The next side of the story, which is why most people avoid the first half of the line up is the idea that judges tend to give low numbers at the beginning with hopes of leaving space to be wow’ed by a surprise 10. If you are a mediocre contender (which you never should be, you should always be the stand-out winner) then being in the first half of the line up is absolute death by low scoring. You will get unfairly low scores and be remembered as not being the “wowzer” in the middle, so you’ll continue to get lower scores. If, however you are average at most areas of competition, but the first area of competition is your strongest, then being contestant number one isn’t so bad after all. If you nail your interview and there are few that can impress beyond you, you’ll be the favored one going into the on stage competition, which will eliminate the need for low scoring.

 

Leave an Impression

The other side of those sides is the idea that you want to be last in the line up in order to leave a lasting impression. For someone who competes similarly to others or doesn’t have a stand-out’ phase of competition, this is a fine place to be – but to be the final contestant is not ideal.
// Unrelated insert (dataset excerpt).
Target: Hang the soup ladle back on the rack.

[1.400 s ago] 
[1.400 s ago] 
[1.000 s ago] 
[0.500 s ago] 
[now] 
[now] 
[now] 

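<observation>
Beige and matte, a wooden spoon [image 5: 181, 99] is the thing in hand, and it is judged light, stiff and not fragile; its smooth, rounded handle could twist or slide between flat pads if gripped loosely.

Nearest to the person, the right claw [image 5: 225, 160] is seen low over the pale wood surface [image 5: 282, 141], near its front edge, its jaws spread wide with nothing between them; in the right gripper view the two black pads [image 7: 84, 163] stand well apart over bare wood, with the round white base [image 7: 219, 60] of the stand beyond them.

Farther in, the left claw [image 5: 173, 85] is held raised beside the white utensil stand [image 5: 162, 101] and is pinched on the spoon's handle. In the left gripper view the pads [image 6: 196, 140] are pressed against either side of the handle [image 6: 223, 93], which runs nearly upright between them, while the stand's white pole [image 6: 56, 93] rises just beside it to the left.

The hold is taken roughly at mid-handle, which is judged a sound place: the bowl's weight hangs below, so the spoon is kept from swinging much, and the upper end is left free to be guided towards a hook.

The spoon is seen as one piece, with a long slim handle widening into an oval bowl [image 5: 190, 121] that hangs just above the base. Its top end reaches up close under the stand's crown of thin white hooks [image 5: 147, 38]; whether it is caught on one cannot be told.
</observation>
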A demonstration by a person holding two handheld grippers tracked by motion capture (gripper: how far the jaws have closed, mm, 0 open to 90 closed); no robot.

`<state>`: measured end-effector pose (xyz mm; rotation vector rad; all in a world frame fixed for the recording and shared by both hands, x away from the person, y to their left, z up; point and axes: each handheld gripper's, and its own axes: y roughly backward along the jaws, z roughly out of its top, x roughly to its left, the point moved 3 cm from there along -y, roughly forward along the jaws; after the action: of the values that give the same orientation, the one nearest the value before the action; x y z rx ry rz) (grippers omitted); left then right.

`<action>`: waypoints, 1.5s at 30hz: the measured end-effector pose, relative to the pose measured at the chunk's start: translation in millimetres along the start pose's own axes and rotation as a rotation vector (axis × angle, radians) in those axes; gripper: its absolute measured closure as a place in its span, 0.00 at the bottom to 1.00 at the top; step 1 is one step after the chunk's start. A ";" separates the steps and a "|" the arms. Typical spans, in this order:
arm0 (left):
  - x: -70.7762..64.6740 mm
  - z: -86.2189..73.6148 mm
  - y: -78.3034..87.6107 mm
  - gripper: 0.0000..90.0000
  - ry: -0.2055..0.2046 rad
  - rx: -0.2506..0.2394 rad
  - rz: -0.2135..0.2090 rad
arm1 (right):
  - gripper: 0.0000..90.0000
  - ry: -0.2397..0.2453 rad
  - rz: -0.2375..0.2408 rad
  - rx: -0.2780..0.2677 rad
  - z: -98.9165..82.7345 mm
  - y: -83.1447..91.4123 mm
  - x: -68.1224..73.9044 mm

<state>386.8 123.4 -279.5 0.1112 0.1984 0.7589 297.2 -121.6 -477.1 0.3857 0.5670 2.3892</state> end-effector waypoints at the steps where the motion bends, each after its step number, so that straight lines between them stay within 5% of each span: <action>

You’ll fade into the sunset of tallying scores and rushing to catch up from the judge’s bench. However, this is excellent placement for someone who is very different from the other contestants. If everyone has a Sherri Hill high-low spangly fun fashion dress and you strut out in a salsa costume, you will be the most exciting part of the show and highly anticipated. Of course, if you walk out in a pigeon costume, you will be anticipated, but not in a positive way that scores well. That’s a risk you have to be willing to take.

 

These little things that happen at the judge’s table are not things you can control. Some pageants tell the judges to not compare and just focus on the individual, but that’s tough to do in reality. Plus, some judges are rooting for the underdog and just looking for reasons to give more points to the girl that falls and recovers or the one that grew up on a pig farm. Others have it set in their mind what they believe a queen is and anyone that challenges that or doesn’t fit into their box and ends up with lower points. You never know what will happen on the day of your pageant and how your placement will affect your scores and personal presentation.

 

It has to be said that if you are the strongest most stand-out, hands down winner in every phase of competition, then it doesn’t matter where you are in the line up. If you open the show, you’ll get some low scores the first round and the next round they’ll score you fairly. If you are in the middle you’ll be anticipated and not easily forgotten. If you’re in the end, you’ll be a “wowzer” show-stopper and before the ink dries on the last girl’s 7, you’ll have a 10.

 

And that, my dear is how you win a pageant.